PHP

WACS Record Management System (WACS)

A full-stack enterprise web application built to digitize and manage the complete lifecycle of medical fellowship and membership examination records across West Africa. The system handles everything from candidate registration and application processing to examination scheduling, result management, document archiving, and AI-powered document analysis — replacing a previously manual, paper-based workflow for one of West Africa's most prestigious medical institutions.

The platform serves administrators, lecturers, and candidates with role-appropriate access while maintaining a complete audit trail of all operations across multiple countries, faculties, and surgical specialties.


WACS Record Management System (WACS) screenshot

Key Features

10 features built into this project

Candidate registration with personal and academic details
Multi-type application processing (Primary / Membership / Fellowship)
Examination scheduling and result recording
AI-powered document text extraction (PDF / OCR / DOC)
Natural language database queries via GPT / Claude / Gemini
Semantic document search using vector embeddings
Role-Based Access Control (RBAC) with granular permissions
Audit logging of all user actions
Bulk ZIP document imports and batch operations
Printable candidate reports and statistical dashboards

Challenges & Solutions

Technical problems encountered during development and how each was resolved.

1

Entity-as-config pattern: Rather than writing separate form and table views for each of the 32+ entity models, a single generic renderer reads metadata from entity classes (field types, labels, FK references, validation rules) and generates the UI automatically.
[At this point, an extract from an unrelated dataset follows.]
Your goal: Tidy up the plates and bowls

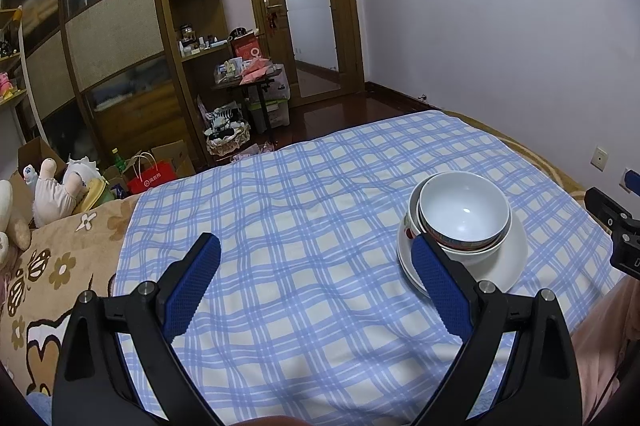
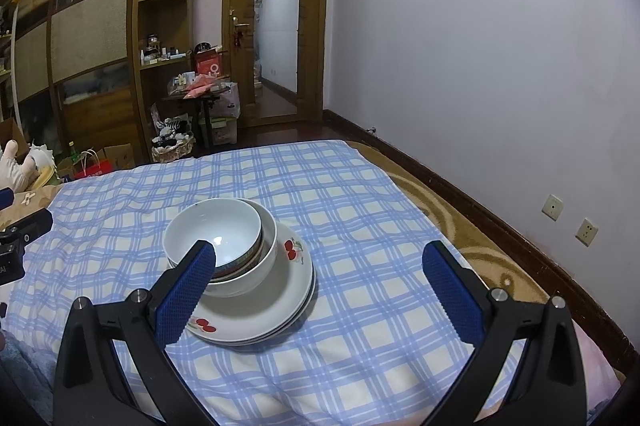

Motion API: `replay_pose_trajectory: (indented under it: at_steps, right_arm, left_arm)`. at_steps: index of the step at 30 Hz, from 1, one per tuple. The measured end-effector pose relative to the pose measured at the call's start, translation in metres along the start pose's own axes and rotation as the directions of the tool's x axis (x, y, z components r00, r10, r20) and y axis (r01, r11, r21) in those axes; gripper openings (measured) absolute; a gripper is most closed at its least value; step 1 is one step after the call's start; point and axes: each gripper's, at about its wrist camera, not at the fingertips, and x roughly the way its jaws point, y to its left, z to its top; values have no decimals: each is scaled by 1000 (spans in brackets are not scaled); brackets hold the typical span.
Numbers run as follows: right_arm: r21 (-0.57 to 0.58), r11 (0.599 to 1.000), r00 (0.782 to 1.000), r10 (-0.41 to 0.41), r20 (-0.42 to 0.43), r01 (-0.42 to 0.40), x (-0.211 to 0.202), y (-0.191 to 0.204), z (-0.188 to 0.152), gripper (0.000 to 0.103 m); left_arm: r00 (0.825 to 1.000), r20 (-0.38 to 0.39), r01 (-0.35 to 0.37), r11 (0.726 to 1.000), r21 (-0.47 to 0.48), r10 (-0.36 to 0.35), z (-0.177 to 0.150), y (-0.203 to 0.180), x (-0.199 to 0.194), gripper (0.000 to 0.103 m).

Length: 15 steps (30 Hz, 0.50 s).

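Bowls [image 2: 224, 246]: two nested, atop stacked plates [image 2: 276, 314] on checked cloth [image 2: 360, 226]. Left tongs [image 1: 316, 254], right tongs [image 2: 320, 262]: spread wide, empty, near stack.

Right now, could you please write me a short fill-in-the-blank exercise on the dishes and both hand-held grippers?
1. The bowls sit nested on top of the ____.
2. The plates bear a red ____ pattern.
3. Both the left hand-held gripper and the right hand-held gripper are ____.
4. The stack rests on a blue-and-white ____ cloth.

Missing words: plates; cherry; open; checked
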Motion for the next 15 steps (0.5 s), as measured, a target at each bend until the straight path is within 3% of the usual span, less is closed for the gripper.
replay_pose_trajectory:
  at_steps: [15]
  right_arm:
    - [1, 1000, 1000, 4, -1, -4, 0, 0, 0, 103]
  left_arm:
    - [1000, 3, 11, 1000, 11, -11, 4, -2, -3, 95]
Adding a new module became a configuration task rather than a development task.

2

Layered document extraction: Uploaded documents go through a waterfall extractor — pdftotext first, then Tesseract OCR for scanned PDFs, then Antiword for .doc files — ensuring maximum text coverage regardless of file format.

3

Multi-AI provider abstraction: The AI_Assistant library wraps OpenAI, Claude, and Gemini behind a single interface. The active provider is swapped via config, and costs are optimised by routing simple queries to cheaper models and complex ones to GPT-4o-mini.